Let’s use some real-life numbers to see the time and computing resources we can save with our example query. We generate a new epoch per account per shard every 5 minutes, and a single epoch on a shard can be as large as 2 Gb (gigabits) (uncompressed). If a user queries “ClientAddress contains ‘2.34.56.7’” with a date range of 24 hours, then we need to read 288 epochs to search for that IP address. If each epoch averages 1.4 Gb (72 Mb compressed), that’s 20 Gb to be loaded from disk. Assuming a 1 Gbps read speed, that’s 20 seconds to just fetch the data, not even including the actual search time! But if we first fetch the Bloom filters for each epoch (which average 1 Mb compressed), and then fetch only the epochs that have hits, we end up reading only 2.9 Gb (288*1 Mb + 288*72 Mb / 8), assuming a one-eighth Bloom filter hit rate. That’s an 85% savings in latency, dropping from 20 seconds to 2.9. We’re focusing on the Bloom filter here, but there are many more tweaks to handle other cases.

The problem

This all sounded great (at least we thought so) until we noticed that our freezing process was taking longer than it was supposed to. At least twice as long, in fact. Some of the slowness came from the creation of the Bloom filter itself. Specifically, it was from the regex matching of common patterns against each log line. (For example, we used [0-9]\\.[0-9]{1,3}\\.[0-9]{1,3}\\.[0-9] to match IPv4 addresses.)

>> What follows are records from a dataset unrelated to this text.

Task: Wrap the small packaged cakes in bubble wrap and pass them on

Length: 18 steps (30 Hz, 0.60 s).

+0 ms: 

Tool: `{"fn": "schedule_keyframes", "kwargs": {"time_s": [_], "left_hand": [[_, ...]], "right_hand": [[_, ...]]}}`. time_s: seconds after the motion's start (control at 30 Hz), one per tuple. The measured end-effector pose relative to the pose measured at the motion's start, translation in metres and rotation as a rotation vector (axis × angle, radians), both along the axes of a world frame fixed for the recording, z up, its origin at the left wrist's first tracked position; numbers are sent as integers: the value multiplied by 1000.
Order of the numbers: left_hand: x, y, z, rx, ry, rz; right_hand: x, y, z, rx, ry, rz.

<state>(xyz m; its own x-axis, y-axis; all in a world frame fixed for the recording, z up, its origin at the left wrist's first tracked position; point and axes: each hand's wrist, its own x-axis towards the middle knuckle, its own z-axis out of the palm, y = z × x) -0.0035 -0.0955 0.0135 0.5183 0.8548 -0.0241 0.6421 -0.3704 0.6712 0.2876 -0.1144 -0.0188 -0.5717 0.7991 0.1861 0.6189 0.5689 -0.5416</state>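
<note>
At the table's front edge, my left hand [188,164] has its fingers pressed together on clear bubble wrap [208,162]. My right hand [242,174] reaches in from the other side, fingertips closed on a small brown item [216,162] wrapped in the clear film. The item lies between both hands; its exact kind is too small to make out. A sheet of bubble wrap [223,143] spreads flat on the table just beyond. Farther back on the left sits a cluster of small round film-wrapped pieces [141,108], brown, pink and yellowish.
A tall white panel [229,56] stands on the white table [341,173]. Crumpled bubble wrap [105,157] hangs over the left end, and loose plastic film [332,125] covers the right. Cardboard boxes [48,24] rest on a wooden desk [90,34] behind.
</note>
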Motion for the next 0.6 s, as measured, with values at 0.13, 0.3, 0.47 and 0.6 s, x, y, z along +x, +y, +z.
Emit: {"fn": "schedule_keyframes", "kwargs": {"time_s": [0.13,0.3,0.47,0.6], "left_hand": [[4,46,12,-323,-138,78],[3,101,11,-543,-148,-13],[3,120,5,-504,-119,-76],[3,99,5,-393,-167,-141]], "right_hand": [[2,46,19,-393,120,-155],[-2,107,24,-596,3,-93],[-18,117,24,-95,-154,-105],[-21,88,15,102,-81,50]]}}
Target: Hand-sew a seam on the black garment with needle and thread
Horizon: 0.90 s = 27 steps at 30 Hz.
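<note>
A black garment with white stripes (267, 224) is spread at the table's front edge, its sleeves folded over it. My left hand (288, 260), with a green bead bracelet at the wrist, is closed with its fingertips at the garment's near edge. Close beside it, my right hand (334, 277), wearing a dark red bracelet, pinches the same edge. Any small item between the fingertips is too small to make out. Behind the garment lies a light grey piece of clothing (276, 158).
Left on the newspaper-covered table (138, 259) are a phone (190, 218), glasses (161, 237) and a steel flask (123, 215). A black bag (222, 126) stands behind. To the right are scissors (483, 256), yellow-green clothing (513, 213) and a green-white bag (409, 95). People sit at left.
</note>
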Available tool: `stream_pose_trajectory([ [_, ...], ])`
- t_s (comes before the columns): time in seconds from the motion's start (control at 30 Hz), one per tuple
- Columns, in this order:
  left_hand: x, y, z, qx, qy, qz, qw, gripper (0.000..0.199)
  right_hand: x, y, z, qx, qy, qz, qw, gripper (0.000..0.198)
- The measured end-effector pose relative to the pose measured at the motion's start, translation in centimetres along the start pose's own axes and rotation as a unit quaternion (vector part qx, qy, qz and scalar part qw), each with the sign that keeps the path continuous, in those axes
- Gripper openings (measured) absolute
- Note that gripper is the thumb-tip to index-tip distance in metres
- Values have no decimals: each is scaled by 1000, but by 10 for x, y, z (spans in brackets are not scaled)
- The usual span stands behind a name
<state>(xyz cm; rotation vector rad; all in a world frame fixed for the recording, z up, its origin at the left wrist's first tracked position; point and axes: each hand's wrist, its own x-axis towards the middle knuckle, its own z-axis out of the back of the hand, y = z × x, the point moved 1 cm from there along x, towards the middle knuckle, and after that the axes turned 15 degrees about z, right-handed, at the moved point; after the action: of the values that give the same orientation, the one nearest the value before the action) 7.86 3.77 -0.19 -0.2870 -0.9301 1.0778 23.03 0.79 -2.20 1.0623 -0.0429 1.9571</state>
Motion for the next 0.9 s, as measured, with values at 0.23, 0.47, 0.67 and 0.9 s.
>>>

This kind of high-volume operation (at least once per log line) needs to be as fast as possible, otherwise, we can’t ingest customers’ logs in realtime at large scales. Even though we’re using our own version of the regex library, which mainly focuses on speed (we’ll discuss this in an upcoming post), it’s just not fast enough for our needs. Now what?

Hand-coded parsers!

Regex libraries tend to convert the given pattern into a finite state machine (FSM), which is great. But when it comes down to absolute fast matching for known patterns, you can’t beat a hand-coded FSM.

Here’s the code snippet of our IPv4 parser, which is essentially an optimized finite state machine.

boolean find(CharSequence text) {
  // [0-9]\\.[0-9]{1,3}\\.[0-9]{1,3}\\.[0-9]  => the original regex
  // 0000 1 2 333 4 555 6 7 0000  => value of "state" in each position when processing string like "aaa 1.234.567.8 bbb"
  int state = 0, len = 0;
  for (int i = 0; i < text.length(); i++) {
    char c = text.charAt(i);
    if (c == '.') {
      switch (state) {
        case 1:
        case 3:
        case 5: state++; break;
        case 2:
        case 4:
        case 6: state = 0; break;
      }
    } else if (c >= '0' && c <= '9') {
      switch (state) {
        case 0:
        case 1: state = 1; break;
        case 2:
        case 4: state++; len = 1; break;
        case 3:
        case 5: if (len == 3) state = 1; else len++; break;
        case 6: return true;
      }
    } else {
      state = 0;
    }
  }
  return false;
}

Now, it’s time for benchmarking (drumroll please). We ran three different regex matches (standard Java regex library, Scalyr regex library, and the hand-coded FSM), against the same inputs and recorded find() time in nanoseconds below.

Our own FSM proved to be 3–4 times faster! Thanks to these hand-coded FSMs, we’ve seen a substantial improvement in our ingestion pipeline, which brings more speed for our customers,

After all, that is what Scalyr is all about.